The Eagle Gold mine has signalled to Yukoners and the world that production is coming down the chute from here on out.
“To say it’s been a journey would be an understatement,” said John McConnell, president and CEO of Victoria Gold Corp., noting that it’s taken over a decade to reach this point.
On Sept. 17, the mine — now the largest in the territory — poured gold for the first time.
Operations started on July 1.
Asked how much gold will be produced during its first quarter, McConnell declined to provide a number, instead saying that roughly 150,000 ounces of gold is expected in 2020; the following year, 200,000 ounces is projected.
This latter figure is what Victoria Gold wants to pull from the mine on an annual basis, McConnell said.
He said the project is within its budget and four weeks ahead of schedule. The budget for the mine is roughly $500 million.
A live broadcast was set up in Denver, where a forum is taking place, said Samson Hartland, executive director of the Yukon Chamber of Mines.
|Eagle Gold mine's first brick of gold poured on Sept. 18, 2019. (Courtesy Victoria Gold Corp)
“Who else will be watching from New York and Japan or Switzerland, right?” he said. “And that’s a pretty freakin’ big deal. For the world’s eyes to be on Yukon and for the Yukon to be on the tips of the tongues of people down in Denver, Colorado or here in Whitehorse I think it’s all appropriate and I think it’s all in due course, given the investment this company has made over these last however many years building up this project to this stage.”
Hartland said the chamber doesn’t “crystal ball things,” but, given the company’s track record in the Yukon so far, positive things are likely to follow.
“We’re excited that it’s at this stage. We’re excited that Victoria Gold is going to be the Yukon’s biggest gold mine ever and given that it’s coming at a time when we don’t have any operating quartz mines in Yukon is a feat within itself,” he said.
The first pour is one thing. The mine’s first year will be a defining moment, said McConnell, during which production will be ratcheted up.
“We got a lot of tough work ahead of us to make sure we get the mine up and running properly. When you first start, you know, you find small design problems. You have to rebuild chutes, you know, conveyors don’t work properly so you have to adjust them. You slowly increase the production. We’re stacking at about 20,000 tonnes per day right now, but the design is to get that over 30,000 tonnes per day.”
He said this target will be hit in the next four to six weeks.
The current transmission line, which is over 65 years old, has been tagged for replacement. Earlier this month, Yukon and federal governments and the territory’s electric utility announced roughly $40 million towards replacing 31 kilometres of the Stewart-Keno transmission line (between Mayo and McQuesten.)
McConnell said the current line is supplying the mine with sufficient power.
“It still does its job,” he said. “We’ve had zero issues.”
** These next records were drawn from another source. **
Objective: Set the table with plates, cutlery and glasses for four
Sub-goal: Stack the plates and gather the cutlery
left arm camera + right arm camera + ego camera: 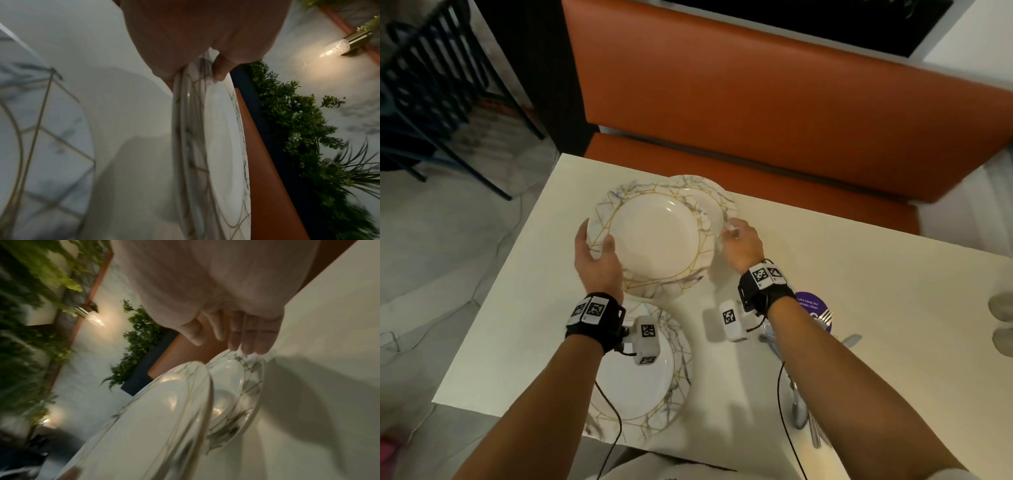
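Observation:
My left hand grips the left rim of a marble-and-gold patterned plate, thumb on top, and holds it tilted above the cream table. In the left wrist view the left hand pinches what looks like two stacked plates edge-on. A second plate lies flat at the table's far side, partly under the held one. My right hand hovers at its right rim with straight fingers over the far plate. A third plate lies at the near edge.
Forks and spoons lie under my right forearm beside a purple sticker. An orange bench runs behind the table. A dark chair stands at the far left. Shoes show at the right edge.

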Demonstrator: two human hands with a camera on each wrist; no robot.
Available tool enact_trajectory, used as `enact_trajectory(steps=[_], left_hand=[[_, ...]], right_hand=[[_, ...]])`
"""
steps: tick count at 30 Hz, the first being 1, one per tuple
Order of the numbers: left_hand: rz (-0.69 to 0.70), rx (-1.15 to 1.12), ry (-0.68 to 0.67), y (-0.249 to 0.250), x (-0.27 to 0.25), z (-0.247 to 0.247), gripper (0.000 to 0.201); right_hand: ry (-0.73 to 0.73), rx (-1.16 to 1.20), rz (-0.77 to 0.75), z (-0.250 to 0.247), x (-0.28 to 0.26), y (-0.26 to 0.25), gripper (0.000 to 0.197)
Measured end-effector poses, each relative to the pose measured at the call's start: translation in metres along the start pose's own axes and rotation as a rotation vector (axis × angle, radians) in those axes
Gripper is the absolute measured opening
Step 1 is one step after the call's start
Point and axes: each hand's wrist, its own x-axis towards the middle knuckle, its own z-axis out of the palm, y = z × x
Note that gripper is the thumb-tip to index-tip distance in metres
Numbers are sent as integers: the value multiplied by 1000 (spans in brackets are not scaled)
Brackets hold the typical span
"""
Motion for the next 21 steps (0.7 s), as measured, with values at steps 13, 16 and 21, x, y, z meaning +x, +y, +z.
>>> enact_trajectory(steps=[13, 16, 21], left_hand=[[16, -20, 112, -1, 35, -13, 52], [6, -18, 105, -2, 34, -5, 53], [9, 44, 55, -1, 18, 15, 52]], right_hand=[[59, 147, 312, 9, 65, 25, 31], [145, 238, 344, -14, 61, 36, 37], [374, 327, 251, -70, 37, 56, 37]])
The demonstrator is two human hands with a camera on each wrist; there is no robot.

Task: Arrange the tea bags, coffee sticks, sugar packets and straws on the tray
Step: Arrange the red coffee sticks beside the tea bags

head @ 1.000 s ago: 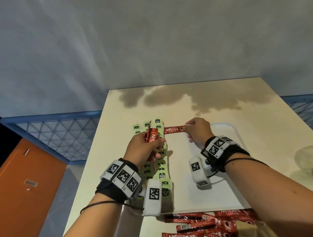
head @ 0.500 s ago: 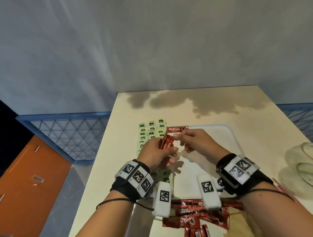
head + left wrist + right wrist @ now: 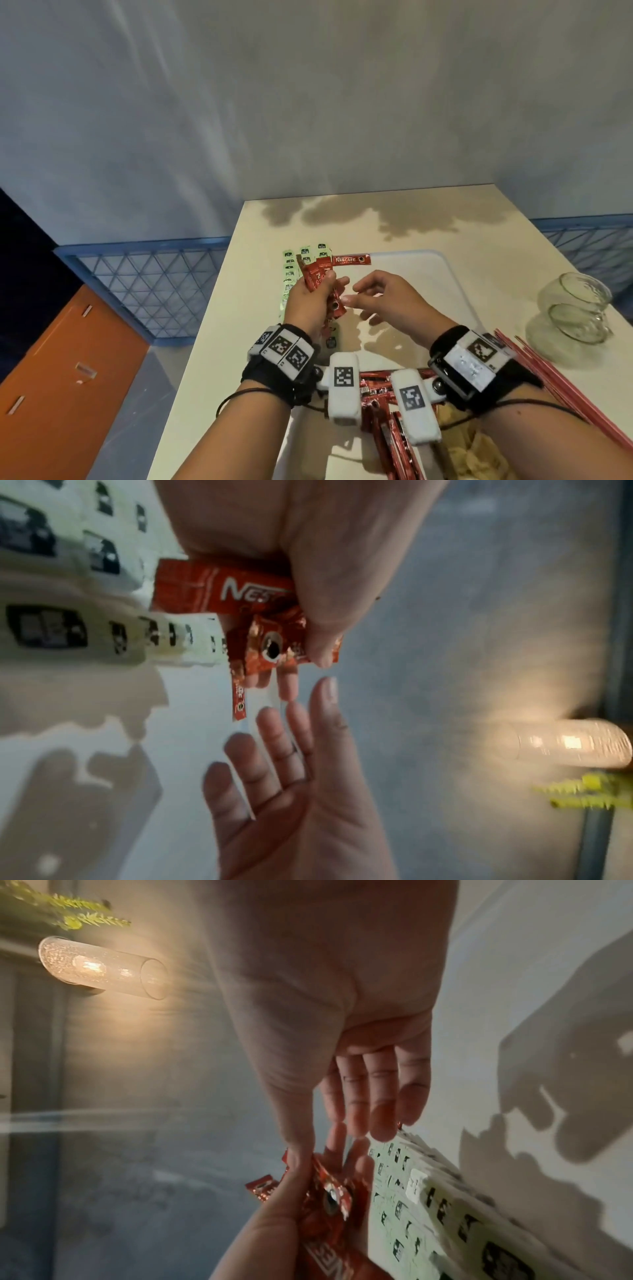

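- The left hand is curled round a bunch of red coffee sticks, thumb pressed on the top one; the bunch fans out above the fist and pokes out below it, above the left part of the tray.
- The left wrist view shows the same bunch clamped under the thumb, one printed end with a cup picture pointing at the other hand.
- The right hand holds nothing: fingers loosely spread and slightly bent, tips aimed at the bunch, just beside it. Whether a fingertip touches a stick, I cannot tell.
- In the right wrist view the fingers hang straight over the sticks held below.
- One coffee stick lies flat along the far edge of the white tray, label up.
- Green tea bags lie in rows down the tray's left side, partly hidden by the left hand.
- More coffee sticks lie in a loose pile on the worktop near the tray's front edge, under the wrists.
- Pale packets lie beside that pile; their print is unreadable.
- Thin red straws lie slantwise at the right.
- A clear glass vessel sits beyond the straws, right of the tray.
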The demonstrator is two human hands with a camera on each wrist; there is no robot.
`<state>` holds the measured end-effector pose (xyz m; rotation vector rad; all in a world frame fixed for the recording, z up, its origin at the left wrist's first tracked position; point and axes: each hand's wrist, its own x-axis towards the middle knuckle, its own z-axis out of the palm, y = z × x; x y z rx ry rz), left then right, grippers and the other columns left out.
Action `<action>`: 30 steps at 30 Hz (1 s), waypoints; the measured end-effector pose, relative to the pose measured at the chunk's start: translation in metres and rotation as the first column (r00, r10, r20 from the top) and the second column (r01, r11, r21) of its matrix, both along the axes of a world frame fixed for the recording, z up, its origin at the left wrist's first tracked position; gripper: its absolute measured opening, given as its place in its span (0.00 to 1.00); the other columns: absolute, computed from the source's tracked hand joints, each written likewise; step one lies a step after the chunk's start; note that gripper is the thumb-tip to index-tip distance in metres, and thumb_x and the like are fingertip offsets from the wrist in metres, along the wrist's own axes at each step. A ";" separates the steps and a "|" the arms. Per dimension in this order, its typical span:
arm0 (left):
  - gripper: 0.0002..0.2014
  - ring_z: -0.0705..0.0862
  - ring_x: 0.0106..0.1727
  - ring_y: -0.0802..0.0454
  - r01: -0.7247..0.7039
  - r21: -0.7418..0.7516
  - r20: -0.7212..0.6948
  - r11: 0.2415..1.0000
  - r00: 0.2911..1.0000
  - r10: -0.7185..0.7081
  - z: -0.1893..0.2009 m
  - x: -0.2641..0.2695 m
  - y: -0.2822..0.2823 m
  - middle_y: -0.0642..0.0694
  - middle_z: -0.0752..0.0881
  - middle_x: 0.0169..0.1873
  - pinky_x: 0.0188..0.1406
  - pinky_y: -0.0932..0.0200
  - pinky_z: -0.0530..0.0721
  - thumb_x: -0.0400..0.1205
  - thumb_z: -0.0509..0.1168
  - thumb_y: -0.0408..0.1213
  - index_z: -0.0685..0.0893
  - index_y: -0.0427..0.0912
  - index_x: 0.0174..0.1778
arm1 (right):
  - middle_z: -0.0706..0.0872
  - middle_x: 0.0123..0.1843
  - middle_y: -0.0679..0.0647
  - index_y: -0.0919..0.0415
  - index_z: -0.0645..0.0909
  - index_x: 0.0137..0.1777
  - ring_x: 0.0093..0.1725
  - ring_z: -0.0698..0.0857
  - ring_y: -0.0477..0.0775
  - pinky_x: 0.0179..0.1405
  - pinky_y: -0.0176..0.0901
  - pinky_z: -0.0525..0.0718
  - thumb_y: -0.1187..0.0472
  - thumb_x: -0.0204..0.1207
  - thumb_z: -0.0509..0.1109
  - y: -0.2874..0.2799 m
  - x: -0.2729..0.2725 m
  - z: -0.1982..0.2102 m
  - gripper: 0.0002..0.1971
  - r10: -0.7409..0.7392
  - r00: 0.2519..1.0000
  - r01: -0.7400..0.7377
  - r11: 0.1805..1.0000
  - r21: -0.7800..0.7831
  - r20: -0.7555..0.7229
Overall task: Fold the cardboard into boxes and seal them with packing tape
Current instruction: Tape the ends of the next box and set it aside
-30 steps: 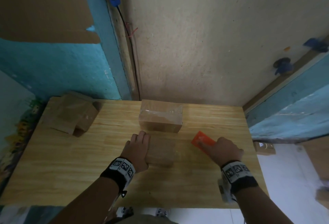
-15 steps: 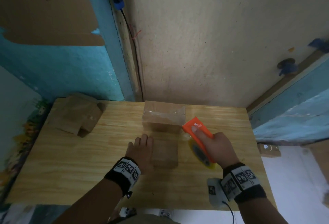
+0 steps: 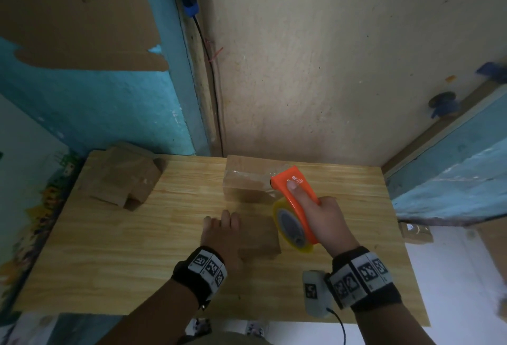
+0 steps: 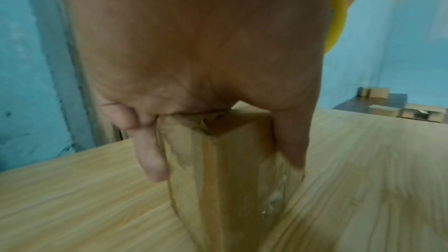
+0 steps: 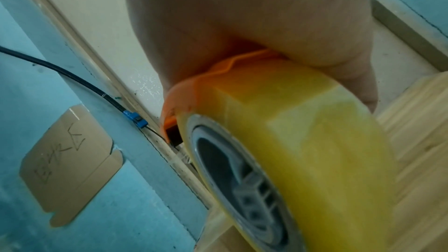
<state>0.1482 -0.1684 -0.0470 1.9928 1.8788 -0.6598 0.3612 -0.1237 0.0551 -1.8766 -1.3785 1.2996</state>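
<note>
A small brown cardboard box lies in the middle of the wooden table. My left hand grips its left end, thumb on one side and fingers on the other; in the left wrist view the box shows tape along its edges. My right hand holds an orange tape dispenser with a yellow tape roll above the box's right end, index finger laid along its top. The roll fills the right wrist view.
A taped cardboard box stands behind at the table's back edge. Folded cardboard pieces lie at the back left corner. The wall is close behind the table. More small boxes sit on a low surface to the right.
My right hand has lifted the tape dispenser off the table and carried it left and up over the small box. My left hand has stayed on the box.
</note>
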 end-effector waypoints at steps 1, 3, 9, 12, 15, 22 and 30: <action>0.58 0.75 0.74 0.37 -0.004 -0.009 -0.005 1.000 1.000 0.004 0.005 0.002 -0.002 0.38 0.60 0.81 0.80 0.33 0.59 0.72 0.68 0.71 0.50 0.38 0.86 | 0.82 0.22 0.49 0.55 0.82 0.31 0.21 0.83 0.46 0.32 0.41 0.83 0.25 0.75 0.70 -0.001 -0.003 0.001 0.32 0.005 1.000 -0.005 1.000 -0.007 -0.018; 0.58 0.74 0.78 0.37 -0.016 -0.086 0.021 0.996 1.000 0.018 0.015 0.004 -0.003 0.35 0.57 0.84 0.83 0.32 0.54 0.75 0.61 0.74 0.47 0.36 0.88 | 0.82 0.22 0.49 0.55 0.82 0.30 0.21 0.82 0.47 0.32 0.40 0.83 0.25 0.76 0.70 -0.002 -0.008 -0.001 0.32 0.037 0.999 -0.037 0.999 -0.020 -0.037; 0.55 0.75 0.77 0.36 -0.124 -0.321 0.203 0.939 0.959 0.196 0.039 0.006 -0.002 0.35 0.64 0.84 0.75 0.40 0.75 0.73 0.66 0.76 0.57 0.41 0.86 | 0.83 0.23 0.49 0.55 0.82 0.28 0.22 0.82 0.46 0.34 0.41 0.82 0.23 0.73 0.70 -0.009 -0.023 -0.006 0.34 0.114 0.991 -0.117 0.992 -0.037 -0.067; 0.49 0.85 0.62 0.44 -0.070 -0.300 0.237 0.951 0.961 0.146 0.042 0.014 -0.016 0.47 0.84 0.63 0.65 0.45 0.80 0.66 0.61 0.86 0.77 0.48 0.69 | 0.84 0.23 0.50 0.56 0.84 0.28 0.23 0.83 0.47 0.35 0.43 0.81 0.21 0.72 0.72 -0.009 -0.024 -0.009 0.35 0.172 0.982 -0.174 0.985 -0.022 -0.076; 0.42 0.86 0.60 0.46 -0.070 -0.239 0.278 0.968 0.951 0.137 0.038 0.020 -0.026 0.51 0.86 0.58 0.61 0.47 0.79 0.70 0.61 0.83 0.78 0.51 0.65 | 0.86 0.26 0.59 0.63 0.86 0.30 0.25 0.84 0.51 0.36 0.47 0.81 0.13 0.60 0.70 -0.008 -0.027 -0.013 0.46 0.326 0.945 -0.326 0.945 -0.022 -0.008; 0.40 0.88 0.57 0.44 -0.011 -0.451 0.402 0.893 0.890 0.214 0.020 -0.004 -0.019 0.41 0.88 0.56 0.60 0.49 0.84 0.78 0.52 0.80 0.84 0.47 0.62 | 0.91 0.34 0.63 0.69 0.89 0.38 0.28 0.88 0.54 0.35 0.45 0.82 0.18 0.67 0.74 -0.007 -0.026 -0.021 0.45 0.448 0.891 -0.448 0.894 -0.024 0.076; 0.17 0.92 0.49 0.42 -0.367 -0.744 0.645 0.559 -0.177 0.743 0.030 -0.049 0.008 0.37 0.93 0.52 0.57 0.46 0.87 0.88 0.63 0.44 0.89 0.36 0.59 | 0.92 0.33 0.62 0.68 0.90 0.38 0.28 0.90 0.58 0.33 0.46 0.84 0.16 0.62 0.75 -0.014 -0.020 -0.025 0.46 0.472 0.880 -0.471 0.882 -0.029 0.056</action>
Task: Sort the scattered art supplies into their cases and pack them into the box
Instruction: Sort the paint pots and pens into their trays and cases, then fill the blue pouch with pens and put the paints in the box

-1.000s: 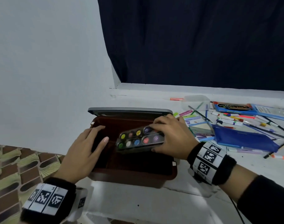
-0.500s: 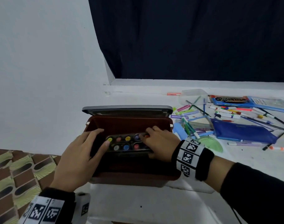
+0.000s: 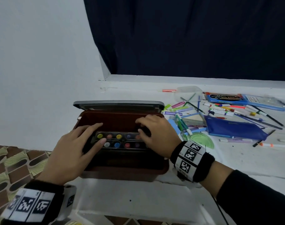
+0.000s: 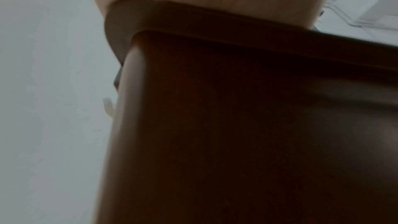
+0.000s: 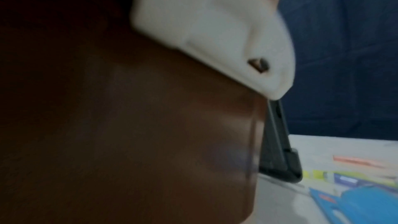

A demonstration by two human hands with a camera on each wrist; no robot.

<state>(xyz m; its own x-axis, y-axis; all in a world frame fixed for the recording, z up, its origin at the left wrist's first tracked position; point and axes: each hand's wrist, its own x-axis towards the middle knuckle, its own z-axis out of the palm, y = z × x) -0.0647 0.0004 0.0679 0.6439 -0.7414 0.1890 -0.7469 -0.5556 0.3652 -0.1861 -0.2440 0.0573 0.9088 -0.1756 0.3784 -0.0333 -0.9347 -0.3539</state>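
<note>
An open brown box [image 3: 122,173] with a grey lid [image 3: 119,104] tipped back stands on the white ledge. A black paint palette [image 3: 120,141] with coloured wells lies flat inside it. My left hand [image 3: 96,133] reaches over the box's left end, fingers extended, thumb resting on the palette's left end. My right hand [image 3: 141,127] curls its fingers round the palette's right end. The left wrist view shows only the box's brown outer wall [image 4: 237,125]. In the right wrist view the brown wall [image 5: 129,142] and the lid's edge [image 5: 277,142] are blurred.
Right of the box lie a blue pouch [image 3: 234,129], a green protractor [image 3: 201,140], scattered markers [image 3: 219,111], a clear plastic tub [image 3: 188,93] and flat blue cases [image 3: 224,98]. A patterned floor [image 3: 13,168] drops off to the left.
My right hand has lowered the palette from above the box down into it. My left hand has shifted from the box's left wall onto the palette's left end.
</note>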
The mine employs roughly 300 people; 50 per cent of the workforce is comprised of Yukoners, he said. First Nations people — not only from the Yukon but the Northwest Territories, Alberta and British Columbia — make up roughly 35 per cent. The number of women at the mine sits at about 25 per cent.
He said 10 years ago, the number of women working at mines hovered around five per cent, with most working in camp catering.
Now, McConnell said, “They are everything from mining engineers, geologists, journeymen electricians, mechanics, you now, people working in the kitchen, operators. Everybody wants to do the right thing and hire as many First Nations (people as possible), but I wouldn’t say we’ve had any special effort to hire women. It’s just the changing dynamic of our society.
“We work at it. Anybody that’s trying to be hired that’s not a Yukoner has to have my approval.”